Geen vermelding van de CO2-waarden in DIV databank - niet tijdig verstrekken van door Vlabel gevraagde inlichtingen aan VLABEL, wel aan DIV - ambtshalve aanslag onterecht
- Nummer
2024/AR/513
- Datum beslissing
9 september 2025
- Publicatiedatum
20 oktober 2025
- Rechtbank
Hof van Beroep te Gent
- Status
Definitief
Heffing
- Belasting op de inverkeerstelling
- Jaarlijkse verkeersbelasting
Wettelijke basis
- art. 3.3.1.0.2 VCF
- art. 3.13.1.1.1. VCF
- art. 3.13.1.2.1. VCF
- art. 3.13.1.2.3. VCF
Samenvatting
De belastingplichtige (appellante) heeft in november 2021 in België een voertuig gekocht. Het was een voertuig met een eerste ingebruikname op 8 juni 2021 door inschrijving in Oostenrijk. Op het in Oostenrijk uitgereikte Europese ‘toelatingsbewijs’ staat vermeld dat de CO2-uitstoot volgens de NEDC 123 g/km bedraagt. Dat stemt overeen met wat op het gelijkvormigheidsattest dat door Renault op 5 mei 2021 werd uitgereikt. Op de Oostenrijkse ‘Zulassungsbescheinigung’ staat ook de WLTP waarde, zijnde 133 g/km.
Appellante liet het voertuig op 18 november 2021 inschrijven bij de DIV. Op het kentekenbewijs dat de DIV aan de appellante bezorgde werd in de rubriek “Milieuklasse V.9” niets ingevuld.
Op 22 maart 2022 schreef VLABEL aan de belastingplichtige een brief waarin werd meegedeeld dat VLABEL voor het voertuig niet beschikt over de nodige gegevens om over te gaan tot de vestiging van een aanslag in de verkeersbelastingen. Er werd gevraagd om binnen de termijn van 30 dagen, te rekenen vanaf de derde werkdag die volgt op de verzending van de brief, een van de volgende documenten:
- een kopie van het gelijkvormigheidsattest waarop de CO2-uitstoot (WLTP en/of NEDC} van het voertuig vermeld staat;
- een kopie van een officieel document waarop de CO2-uitstoot (WLTP en/of NEDC van het voertuig vermeld staat (bijvoorbeeld het identificatieverslag, ...).

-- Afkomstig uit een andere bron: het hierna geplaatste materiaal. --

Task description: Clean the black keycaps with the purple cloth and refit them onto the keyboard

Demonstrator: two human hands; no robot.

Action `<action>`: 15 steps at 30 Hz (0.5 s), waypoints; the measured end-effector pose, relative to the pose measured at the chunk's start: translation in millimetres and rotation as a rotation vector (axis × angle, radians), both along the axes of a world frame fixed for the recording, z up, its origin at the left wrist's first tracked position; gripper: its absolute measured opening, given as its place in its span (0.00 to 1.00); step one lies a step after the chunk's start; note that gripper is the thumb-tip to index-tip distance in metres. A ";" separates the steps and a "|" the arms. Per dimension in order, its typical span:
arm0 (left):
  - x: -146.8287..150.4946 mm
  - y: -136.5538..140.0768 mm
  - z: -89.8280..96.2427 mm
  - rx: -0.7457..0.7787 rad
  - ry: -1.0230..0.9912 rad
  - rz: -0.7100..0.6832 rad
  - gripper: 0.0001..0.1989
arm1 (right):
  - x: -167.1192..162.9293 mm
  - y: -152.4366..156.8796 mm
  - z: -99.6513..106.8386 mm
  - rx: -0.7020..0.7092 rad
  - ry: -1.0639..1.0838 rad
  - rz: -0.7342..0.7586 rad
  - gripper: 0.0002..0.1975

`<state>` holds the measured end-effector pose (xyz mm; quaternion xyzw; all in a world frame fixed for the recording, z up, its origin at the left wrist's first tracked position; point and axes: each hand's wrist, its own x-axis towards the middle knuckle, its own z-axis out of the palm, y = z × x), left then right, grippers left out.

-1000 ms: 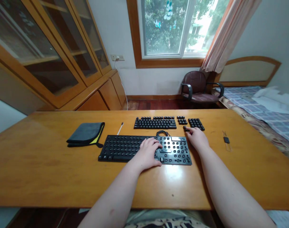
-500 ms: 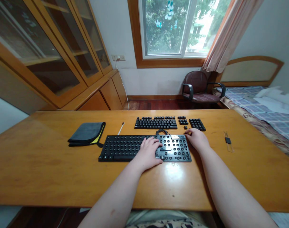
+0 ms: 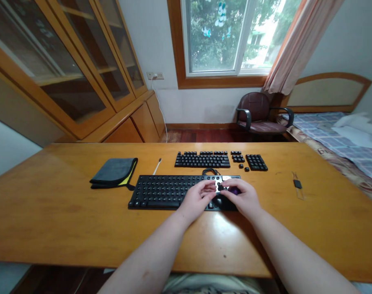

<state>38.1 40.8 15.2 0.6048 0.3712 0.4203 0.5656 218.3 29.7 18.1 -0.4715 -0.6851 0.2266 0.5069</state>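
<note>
my right hand is over the right part of the black keyboard base, thumb and fingertips pinched together on a small black keycap. the keycap sits right at my fingertips, on the side facing my left hand, just above the base; i cannot tell whether it touches it. my left hand rests just beside, fingers loosely curled, thumb a little apart from them, its fingertips near the keycap. the base lies under both hands, reaching well out to the left, with a coiled cable behind it. beyond my fingers, loose keycaps stand in blocks on the desk, and two single ones lie near the number block.
</note>
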 end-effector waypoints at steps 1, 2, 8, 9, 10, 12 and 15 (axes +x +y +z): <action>2.3 -0.8 -0.5 -0.054 -0.042 -0.005 0.16 | -2.5 -1.2 -0.4 0.000 -0.001 0.024 0.05; 4.2 -1.4 -0.5 -0.093 -0.072 -0.003 0.15 | -4.0 -1.7 -0.7 0.001 -0.003 0.043 0.05; 7.0 -1.3 0.7 -0.222 -0.140 0.044 0.11 | -5.5 0.3 -1.7 0.004 -0.054 0.110 0.04; 6.8 -0.9 0.0 -0.239 -0.147 0.050 0.12 | -5.6 0.2 -1.0 0.004 -0.063 0.119 0.05; 6.5 -0.6 -0.7 -0.248 -0.153 0.057 0.12 | -5.5 -0.1 -0.1 0.000 -0.071 0.128 0.05; 6.3 -0.1 -1.8 -0.247 -0.166 0.073 0.12 | -4.5 -1.2 2.4 -0.019 -0.076 0.147 0.07; 6.1 -0.2 -1.2 -0.244 -0.205 0.086 0.13 | -1.6 -1.9 3.8 -0.078 -0.016 0.196 0.10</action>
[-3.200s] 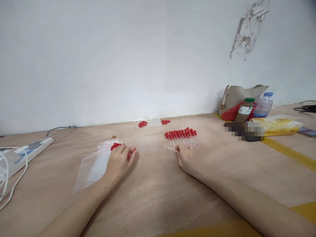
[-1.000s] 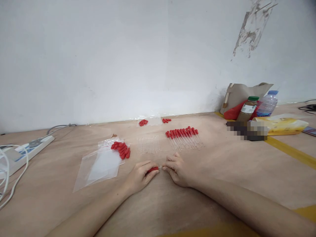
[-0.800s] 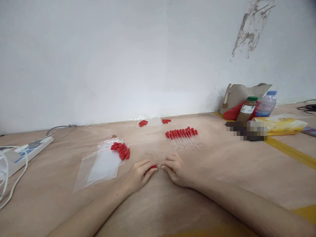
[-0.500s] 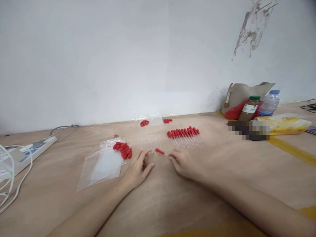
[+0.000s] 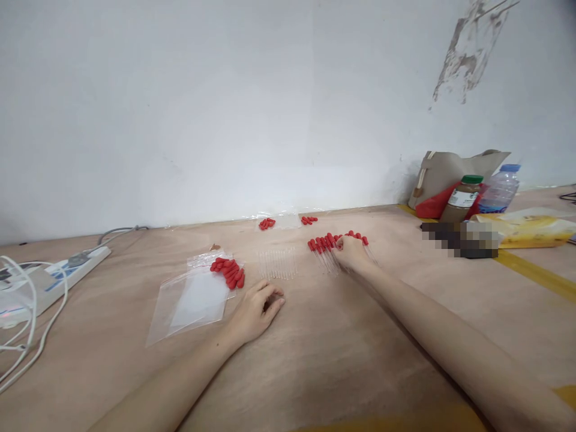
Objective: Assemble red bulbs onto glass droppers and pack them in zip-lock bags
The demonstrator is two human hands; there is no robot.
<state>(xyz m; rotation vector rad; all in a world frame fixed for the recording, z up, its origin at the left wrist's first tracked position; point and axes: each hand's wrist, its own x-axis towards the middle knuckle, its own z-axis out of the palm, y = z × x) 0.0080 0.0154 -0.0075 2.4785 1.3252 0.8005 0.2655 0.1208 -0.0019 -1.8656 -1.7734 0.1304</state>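
Note:
My right hand (image 5: 353, 253) reaches into a row of glass droppers with red rubber bulbs (image 5: 322, 245). Its fingers are pinched at the bulb end of a dropper, and the hand covers part of the row. My left hand (image 5: 255, 309) lies on the table with curled fingers, thumb and forefinger apart, nothing in its grasp. Just beyond it is a row of clear glass tubes (image 5: 276, 264) without bulbs. Left of that, a pile of loose red bulbs (image 5: 228, 272) sits on clear plastic bags (image 5: 198, 306).
Two small groups of red bulbs (image 5: 267, 224) lie near the wall on clear plastic. A power strip (image 5: 76, 273) with white cables stands at the left. To the right are a beige bag (image 5: 443, 171), a green-capped bottle (image 5: 463, 198), a clear bottle (image 5: 498, 189) and a yellow packet (image 5: 531, 231).
My right hand has moved right and away from me, carrying a red-bulbed dropper from beside my left hand to the row. My left hand has stayed nearly in place, its fingers slightly more curled.

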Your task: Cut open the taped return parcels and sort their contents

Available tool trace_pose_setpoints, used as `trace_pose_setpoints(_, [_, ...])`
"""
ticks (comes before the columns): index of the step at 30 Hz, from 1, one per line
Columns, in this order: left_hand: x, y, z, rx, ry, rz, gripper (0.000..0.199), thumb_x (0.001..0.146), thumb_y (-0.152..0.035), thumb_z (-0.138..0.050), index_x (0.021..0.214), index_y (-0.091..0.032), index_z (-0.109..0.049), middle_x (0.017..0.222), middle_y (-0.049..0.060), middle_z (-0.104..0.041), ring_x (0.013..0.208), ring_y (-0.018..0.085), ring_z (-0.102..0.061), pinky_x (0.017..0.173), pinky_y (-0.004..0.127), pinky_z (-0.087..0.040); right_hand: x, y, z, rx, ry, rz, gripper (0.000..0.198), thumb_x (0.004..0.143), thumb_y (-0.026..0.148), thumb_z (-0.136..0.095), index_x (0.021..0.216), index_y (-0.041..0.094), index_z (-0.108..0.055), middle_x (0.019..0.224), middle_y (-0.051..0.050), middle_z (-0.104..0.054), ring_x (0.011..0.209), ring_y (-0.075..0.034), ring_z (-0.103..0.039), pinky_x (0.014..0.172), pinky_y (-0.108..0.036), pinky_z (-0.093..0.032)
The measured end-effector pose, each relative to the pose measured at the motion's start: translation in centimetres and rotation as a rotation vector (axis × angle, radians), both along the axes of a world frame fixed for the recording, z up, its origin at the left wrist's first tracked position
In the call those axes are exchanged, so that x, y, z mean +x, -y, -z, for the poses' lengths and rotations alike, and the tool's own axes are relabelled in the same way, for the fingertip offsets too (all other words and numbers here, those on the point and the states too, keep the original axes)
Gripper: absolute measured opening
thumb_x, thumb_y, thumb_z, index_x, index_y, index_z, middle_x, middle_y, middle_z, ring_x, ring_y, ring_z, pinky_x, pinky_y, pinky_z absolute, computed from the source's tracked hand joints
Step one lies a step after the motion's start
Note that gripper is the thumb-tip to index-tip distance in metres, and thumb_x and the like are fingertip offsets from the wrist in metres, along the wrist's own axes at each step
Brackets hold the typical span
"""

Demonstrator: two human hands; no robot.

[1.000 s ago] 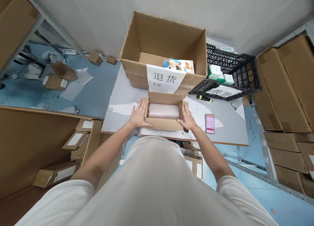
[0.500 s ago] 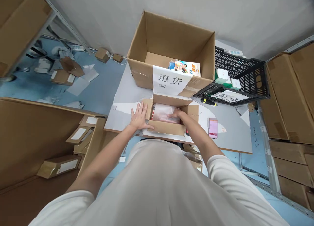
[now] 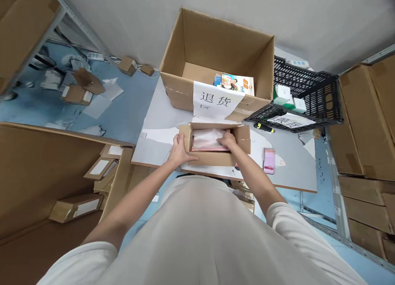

De belastingplichtige reageerde niet ten aanzien van VLABEL. Op 4 mei 2022 stuurde haar verzekeringsmakelaar wel een bericht naar de DIV, met de vraag om de CO2-uitstoot in te voeren omdat dit klaarblijkelijk niet was gebeurd bij de inschrijving van het voertuig op basis van het toegevoegde COC.
De DIV antwoordde dezelfde dag dat de CO2-waarde werd toegevoegd op basis van het Oostenrijks kentekenbewijs.
Op 2 juni 2022 stuurde VLABEL nog een herinneringsbrief. Ook nu kwam er geen reactie vanwege belastingplichtige.
In die omstandigheden heeft VLABEL op 1 juli 2022 een ambtshalve aanslag in zowel de verkeersbelasting als de belasting op de inverkeerstelling gevestigd voor een totaal te betalen bedrag van 2.625,00 euro. De belastingplichtige diende tegen de bestreden aanslag een bezwaarschrift in.
VLABEL wees het bezwaar af op grond van artikel 3.3.1.0.2 derde lid VCF.
Over de mogelijkheid om een ambtshalve aanslag te vestigen oordeelde het hof dat in het eerste lid van artikel 3.3.1.0.2 VCF de ambtshalve aanslag (onder andere) is voorzien ten aanzien van de belastingplichtige ‘die niet tijdig inlichtingen verstrekt conform artikel 3.13.1.2.3’.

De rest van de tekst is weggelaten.